Do you have any idea how should I do? 
(By the way, can I rescale my $\alpha$'s to get rid of the $\frac 12$ factors?)
 A: We will use the Chevallay basis. Consider first $e_i^+$ to be the generators associated to the simple roots $\alpha_i$ and $e_i^-$ to be those associated to $-\alpha_i$. Then one has
$$
[h_i,e_j^{\pm}] = \pm \frac{2\alpha_j\cdot \alpha_i}{|\alpha_i|^2} e_j^\pm\,,\qquad [e_i^+,e_j^-] = \delta_{ij}h_i\,,\qquad [h_i,h_j] = 0\,.
$$
where $h_i$ are the Cartan generators.
If you have the Cartan matrix $A_{ij}$ the factor in the first commutation relation is simply one of the entries of the matrix:
$$
\frac{2\alpha_j\cdot \alpha_i}{|\alpha_i|^2} = A_{ji}\,.
$$
If you only have the Dynkin diagram you can reconstruct the Cartan matrix as follows:


*

*The entries in the diagonal are all equal to $2$ ($A_{ii} = 2$ no sum).

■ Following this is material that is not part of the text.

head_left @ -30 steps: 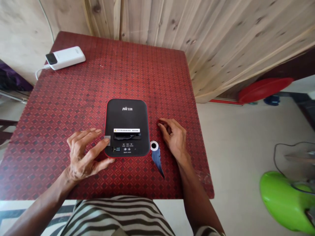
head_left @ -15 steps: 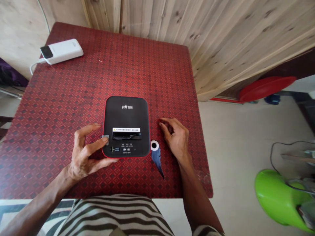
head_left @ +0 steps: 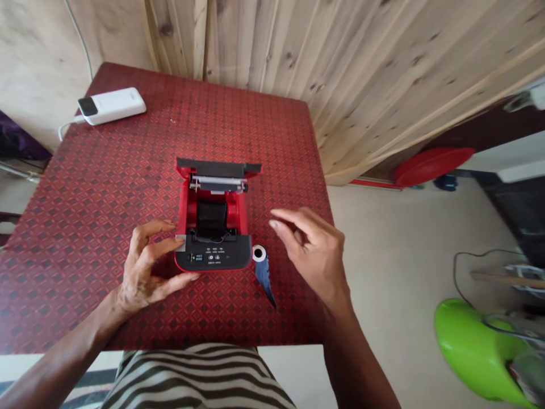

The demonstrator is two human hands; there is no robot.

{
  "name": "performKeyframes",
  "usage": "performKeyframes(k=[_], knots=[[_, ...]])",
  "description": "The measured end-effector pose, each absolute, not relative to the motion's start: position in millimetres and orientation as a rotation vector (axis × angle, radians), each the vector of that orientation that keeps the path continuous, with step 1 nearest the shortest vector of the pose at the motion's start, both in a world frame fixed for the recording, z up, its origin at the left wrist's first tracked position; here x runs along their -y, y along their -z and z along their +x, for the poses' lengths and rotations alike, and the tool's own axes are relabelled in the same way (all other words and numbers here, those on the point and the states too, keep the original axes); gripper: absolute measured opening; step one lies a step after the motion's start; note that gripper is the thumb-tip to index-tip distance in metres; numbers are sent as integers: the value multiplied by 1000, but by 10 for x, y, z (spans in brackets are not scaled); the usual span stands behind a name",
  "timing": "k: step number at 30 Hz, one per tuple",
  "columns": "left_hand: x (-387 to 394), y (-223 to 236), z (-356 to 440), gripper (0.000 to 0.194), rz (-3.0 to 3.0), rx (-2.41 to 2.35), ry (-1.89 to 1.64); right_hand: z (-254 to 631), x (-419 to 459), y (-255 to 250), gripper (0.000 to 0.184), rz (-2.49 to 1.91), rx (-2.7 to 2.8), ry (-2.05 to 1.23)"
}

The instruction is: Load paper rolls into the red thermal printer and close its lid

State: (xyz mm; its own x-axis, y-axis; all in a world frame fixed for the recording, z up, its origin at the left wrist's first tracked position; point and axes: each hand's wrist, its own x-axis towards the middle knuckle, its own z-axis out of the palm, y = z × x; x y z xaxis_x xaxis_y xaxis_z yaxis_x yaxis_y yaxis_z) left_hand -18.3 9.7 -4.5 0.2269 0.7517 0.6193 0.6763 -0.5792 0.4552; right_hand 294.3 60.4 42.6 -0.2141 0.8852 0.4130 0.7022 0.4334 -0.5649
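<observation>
A small black-and-red receipt printer (head_left: 213, 255) sits on the table before me, its lid (head_left: 219, 169) raised and the red paper bay exposed. My left hand (head_left: 147, 267) grips its front left corner. The index fingertip rests on the grey button (head_left: 181, 243) and the thumb lies along the front edge. To the right of the printer hovers my right hand (head_left: 313, 244), thumb and index finger slightly apart with nothing visible between them. Close against the printer's right side lies a small paper roll (head_left: 259, 254) with a dark blue loose tail.
A white power bank (head_left: 113, 106) with a cable lies at the table's far left corner. The table (head_left: 140, 170) has a red patterned top and stands by a wooden wall (head_left: 264, 45). On the floor to the right is a green plastic stool-like object (head_left: 468, 341).
The printer's lid has swung up from closed, exposing the red inside. My left hand keeps its place on the printer. My right hand has risen slightly, its thumb and index finger a little apart.
</observation>
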Motion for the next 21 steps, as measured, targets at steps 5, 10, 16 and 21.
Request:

*If node $i$ and node $j$ are not connected then $A_{ij} = 0$

*If node $i$ and node $j$ are connected by a single line then $A_{ij} = -1$

*If node $i$ and node $j$ are connected by two lines and node $i$ is a shorter root then $A_{ij} = -2$ and $A_{ji} = -1$

*If node $i$ and node $j$ are connected by three lines and $i$ is a shorter root then $A_{ij} = -3$ and $A_{ji} = -1$
In some books the shorter root is indicated by having the two or three arrows pointing to it, in other books it is indicated by coloring it in black (while the other longer roots are in white). Note that a single link between two white roots or two black roots  gives the same entry to the Cartan matrix.
Now, for the other commutation relations, denote the generator associated to any root $\alpha$ as $e_\alpha$. With our previous notation $e_{\alpha_i} = e_i^+$ and $e_{-\alpha_i} = e_i^-$ for $\alpha_i$ a simple root. Then the remaining commutation relations are
$$
[h_i, e_\alpha] = \frac{2\alpha\cdot \alpha_i}{|\alpha_i|^2}e_\alpha\,,\qquad [e_{-\alpha},e_\alpha] = h_\alpha\,,\qquad [e_{{\beta }},e_{{\gamma }}]=\pm (p+1)e_{{\beta +\gamma }}
$$
where $p$ is the greatest positive integer such that $\gamma -p\beta$  is a root and $h_\alpha$ is defined as follows:
$$
h_i =\sum_k (\alpha_i)_k H_k\,, \qquad h_\alpha = \sum_k (\alpha)_k H_k\,,
$$
for any given basis for the roots and $\alpha_i$ a simple root. It is always possible to write $h_\alpha$ as a linear combination of $h_i$ because $\alpha$ is a linear combination of simple roots $\alpha_i$, by definition.